3.6 Shrinkage in linear mixed models

The estimate of the effect for each participant computed from a linear mixed model “gravitates” towards the grand mean effect compared to when we fit a separate linear model to each subject’s data. This is called shrinkage in linear mixed models. We say that the individual-level estimates are shrunk towards the mean estimates over the entire data (the intercept and slope parameter estimates for \(\beta_0\) and \(\beta_1\)). The more extreme the data from a given subject relative to the mean estimates from the data set, or the less data we have from a given subject, the greater the shrinkage. Let’s think about these two situations next.

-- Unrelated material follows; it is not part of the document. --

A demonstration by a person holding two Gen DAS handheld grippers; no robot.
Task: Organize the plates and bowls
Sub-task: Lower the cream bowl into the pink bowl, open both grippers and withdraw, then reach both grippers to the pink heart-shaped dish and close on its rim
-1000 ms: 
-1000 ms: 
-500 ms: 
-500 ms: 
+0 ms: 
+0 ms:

3.6.1 Shrinkage of extreme estimates from individual subjects

Figure 3.16 shows the data from three subjects who exhibit implausibly large effects of the OR-SR effect in the data. Subjects 28, 36, and 37’s estimates from the lmList model are as follows. These three subjects’ intercept and slope estimates are both in the upper third quantile of the respective distributions.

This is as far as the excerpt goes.